周妩一个晃神,脚尖没稳住,将要仰后倒去,容与眼疾手快立刻拦腰将她护住,一来一回之下,她再反应过来人已实实扑进他怀里。
众目睽睽之下,容与不知何时眼神已变得深浓,他垂首低睫,阖目霎时吻上她脸颊。
点到为止。
此举未有不合礼数,只显他动容爱重。
第31章
上青淮山的第一日, 周妩与青玄门徒众们相处十分融洽,一顿晚席菜肴珍穰,氛围更是轻松愉快。
这是与前世不同的。
从前, 她很少会来宗门主山露面,大多时间,她不是与容与哥哥单独索居于后山独院, 便是去青山小住数日,陪他闭关练功。宿师父对她始终心存芥蒂,能许她上山已是容与哥哥几番恳求才争取来的宽容, 她本人亦是无颜面对尊长, 故而能避则避,相处很少……
今朝不同了。
此次迎她上山,宿师父是真心以待,容与哥哥再不必夹在中间,左右为难。
周妩心情佳,在席上多饮了几杯,脸颊带晕, 隐约有些赭染。
容与及时拿走她的酒杯,趁人不注意,倾身贴她耳边, 含笑声磁地道了句, “小酒鬼。”
周妩冲他笑, “容与哥哥,你们青淮山的酒, 味道好极。”
容与手指细微摩挲着酒杯边沿, 指腹按下的位置,正好沾着她唇上红脂, 他面色自在道:“师父嗜酒,各方游历时若遇佳酿,总会多购置些带回山上,藏存窖室。”
周妩看到他的动作,总觉他当下蹭拂过的仿佛不是杯沿,而是她的唇角。
脸颊不由热起来,却不知是不是醉酒的缘故。
她轻咳一声,回道:“那你们不是跟着沾了光?”
容与摇头苦笑:“师父的酒,我们可没那么大的面子能随意讨来喝,今日就是你来,否则逢年过节我们都不一定能喝上这杯醇香桂花酿。不过,说是沾光也对,都是沾阿妩的光。”
说这话时,他另一只手一直在桌布下牵着她,时而捏她指头,时而十指紧扣,他好似玩趣儿一样,一直逗她的痒。

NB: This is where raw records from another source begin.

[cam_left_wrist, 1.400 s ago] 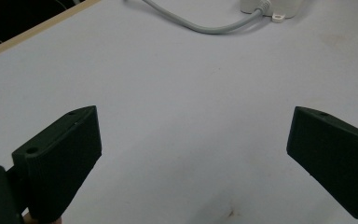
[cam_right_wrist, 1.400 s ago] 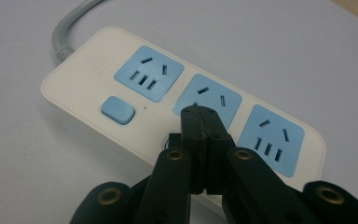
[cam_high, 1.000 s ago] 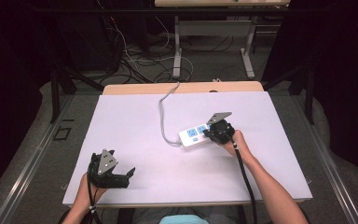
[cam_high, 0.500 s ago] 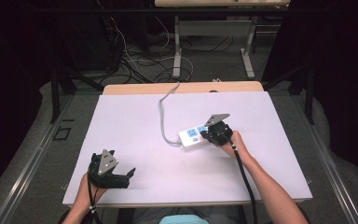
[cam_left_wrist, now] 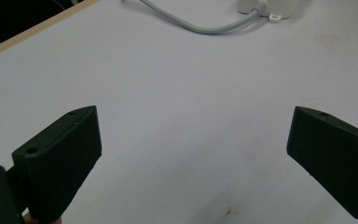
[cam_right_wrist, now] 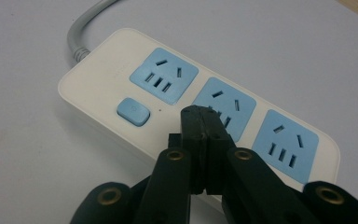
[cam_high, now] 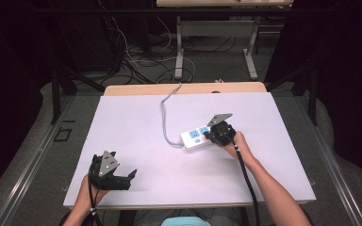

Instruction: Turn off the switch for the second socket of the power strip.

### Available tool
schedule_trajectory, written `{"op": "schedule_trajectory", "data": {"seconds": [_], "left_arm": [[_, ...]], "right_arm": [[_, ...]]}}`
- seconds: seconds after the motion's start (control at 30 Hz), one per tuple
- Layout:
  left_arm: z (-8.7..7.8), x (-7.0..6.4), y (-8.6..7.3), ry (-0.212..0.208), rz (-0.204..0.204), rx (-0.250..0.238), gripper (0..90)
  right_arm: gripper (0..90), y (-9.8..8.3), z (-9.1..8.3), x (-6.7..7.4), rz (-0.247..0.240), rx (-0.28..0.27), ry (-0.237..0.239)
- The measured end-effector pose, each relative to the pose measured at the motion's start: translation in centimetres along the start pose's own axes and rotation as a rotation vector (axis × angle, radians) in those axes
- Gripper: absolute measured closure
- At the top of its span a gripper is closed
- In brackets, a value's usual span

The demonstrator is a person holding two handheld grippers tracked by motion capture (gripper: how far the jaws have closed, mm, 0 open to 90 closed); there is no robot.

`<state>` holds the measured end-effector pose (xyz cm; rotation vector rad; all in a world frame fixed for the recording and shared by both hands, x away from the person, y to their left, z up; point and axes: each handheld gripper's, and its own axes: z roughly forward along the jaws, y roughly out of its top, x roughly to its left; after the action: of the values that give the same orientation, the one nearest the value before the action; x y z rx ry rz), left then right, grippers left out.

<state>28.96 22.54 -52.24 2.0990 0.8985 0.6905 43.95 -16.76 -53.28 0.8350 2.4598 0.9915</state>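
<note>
Middle socket [cam_right_wrist: 223, 106] half hidden, closed right tongs [cam_right_wrist: 204, 111]

The right gripper [cam_right_wrist: 201, 114] has its two black jaws pressed flat together, nothing between them. The tips stand over the middle socket [cam_right_wrist: 226, 105] of a white power strip [cam_right_wrist: 98, 60] that lies on the pale table [cam_right_wrist: 23, 177]. The strip has three blue sockets and a blue switch button [cam_right_wrist: 133, 112] near its cable end. The grey cable [cam_right_wrist: 81, 28] leaves from the strip's upper left end.
</note>
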Motion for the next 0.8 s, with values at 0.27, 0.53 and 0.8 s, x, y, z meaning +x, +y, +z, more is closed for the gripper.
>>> {"op": "schedule_trajectory", "data": {"seconds": [0.27,0.53,0.8], "left_arm": [[-0.09,0.01,0.03,0.009,0.015,0.007,2.9],[-0.03,-0.03,-0.04,0.001,0.006,0.005,2.9],[-0.01,-0.03,-0.04,0.002,0.004,0.007,2.9]], "right_arm": [[90.0,-0.04,0.06,-0.05,0.008,-0.004,0.005],[90.0,-0.22,0.14,-0.34,0.042,-0.022,0.027],[90.0,-0.48,0.16,-0.68,0.060,-0.038,0.044]]}}
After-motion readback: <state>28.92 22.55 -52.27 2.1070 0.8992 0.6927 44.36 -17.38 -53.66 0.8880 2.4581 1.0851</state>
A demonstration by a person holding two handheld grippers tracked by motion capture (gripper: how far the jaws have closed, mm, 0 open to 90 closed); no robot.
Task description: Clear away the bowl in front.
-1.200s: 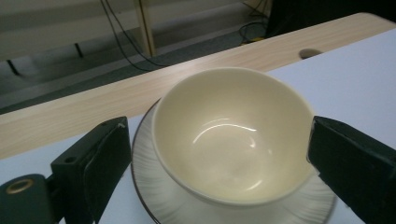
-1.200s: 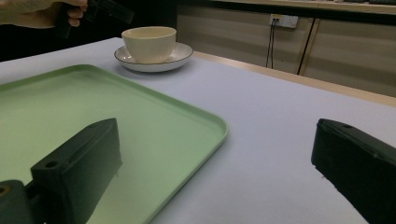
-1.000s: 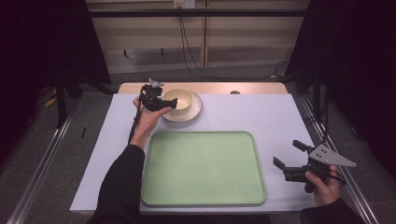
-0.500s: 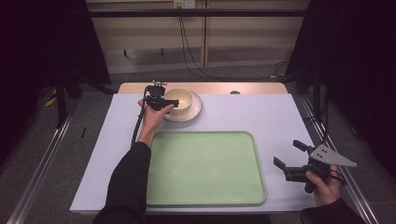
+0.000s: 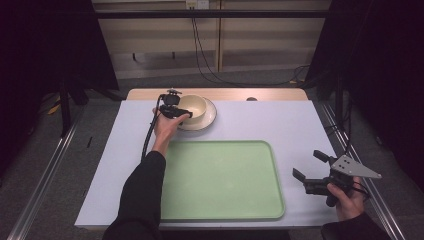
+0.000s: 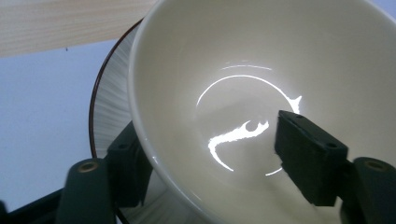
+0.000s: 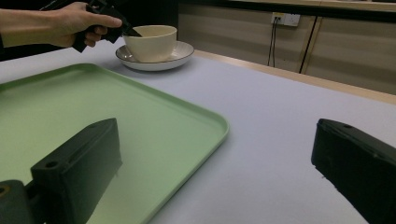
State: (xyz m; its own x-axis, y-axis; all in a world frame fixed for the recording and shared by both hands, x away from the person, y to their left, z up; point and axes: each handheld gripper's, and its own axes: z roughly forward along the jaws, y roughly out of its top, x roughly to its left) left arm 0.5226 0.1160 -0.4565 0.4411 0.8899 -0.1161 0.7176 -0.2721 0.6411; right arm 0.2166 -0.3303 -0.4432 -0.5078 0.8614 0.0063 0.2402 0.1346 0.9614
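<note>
My left tongs (image 6: 210, 158) straddled the cream bowl (image 6: 261, 93) rim, spread, one jaw inside, one outside above the plate (image 6: 109, 112); the high view hid this. My right tongs (image 7: 210, 172) hung spread beside the green tray (image 7: 93, 116), tabletop (image 7: 280, 140) beneath.

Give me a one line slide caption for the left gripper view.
Left gripper straddling the cream bowl's rim, one jaw inside, one outside above the plate.

Cream bowl (image 5: 192, 106), white plate (image 5: 208, 118) with dark rim, pale green tray (image 5: 220, 180), black tongs (image 5: 183, 115)
</note>
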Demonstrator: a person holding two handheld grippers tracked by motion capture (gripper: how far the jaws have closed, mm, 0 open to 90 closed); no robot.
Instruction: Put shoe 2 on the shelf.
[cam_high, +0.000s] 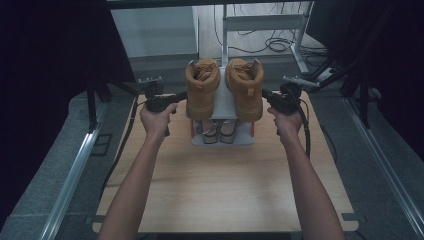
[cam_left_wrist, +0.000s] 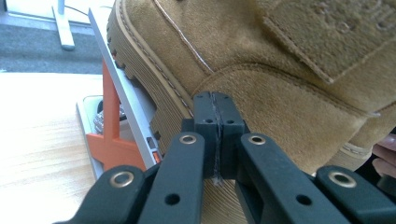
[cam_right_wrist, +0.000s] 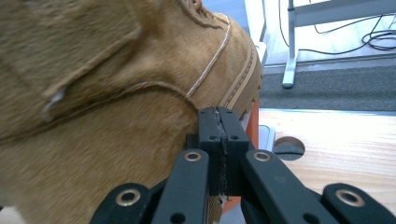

静了静,周围人渐醉,其中当属宿师父最甚,容与正在用药,故而沾酒不多,头脑也算是最清醒的,他吩咐席末不沾酒水的弟子过来帮忙安置同门,又叫醒趴在桌上睡着的向塬,嘱咐他把师父好生送回卧房。
筵席散了,月光静谧洒下,厅内再无第三个人。
容与不急动作,只站在原地往身后觑看,目睹着最后一名弟子的背影消失于浓浓夜色,他骤然回身,将身前桌布往里一推,桌上盘盏当啷作响,顷刻露出厚绢桌布下的纹理檀案。
他沾指拂过,确认木面干净,单手轻松将周妩托臀抱起,稳稳放落于桌面,紧接俯身,捏抬起她的下颚,咬住唇,撬开齿,使着仿佛能生吞了她的力气,肆虐缠吸,激烈啧响。
方才席间,他与师父一同督促阿妩多食,她亦听话,将满满一盘饭菜努力吃下,口脂因此大部分被蹭掉,露出唇瓣原本的鲜嫩底色,还有,不知是吃了辣菜的缘故,还是被烈酒所刺激,她唇上微微发肿,外呈着一道透嫩惹怜的粉意,这个娇贵劲,足足诱了他整晚。
想了太久,他已经等不及回后山,当下无人,他并不忌讳在正厅与她亲热。
不是说青淮山的老祖宗就是在此行完婚仪?那此处便是喜地,作为徒子徒孙,他沾沾喜也不唐突什么。
周妩半倒在桌案,醉得晕,被亲更懵,迷迷糊糊间动幅过大,不慎宽袂一扬,将一坛已开封的酒水弄撒,她裙子湿了一半,肩颈上也流来一些,全部蓄在她锁骨窝里。
容与稍停,拢了拢她裙摆,全部垫到身下,又抓住她腿心折弯自身侧际两腰,他往前覆,开口佯作恫吓:“浪费了半坛酒,若叫师父知道,定要罚你。”
周妩被唬住,双眸醉醺醺的望着他,害怕摇头,“容与哥哥,我,我不是故意的,你不要去告状好不好?”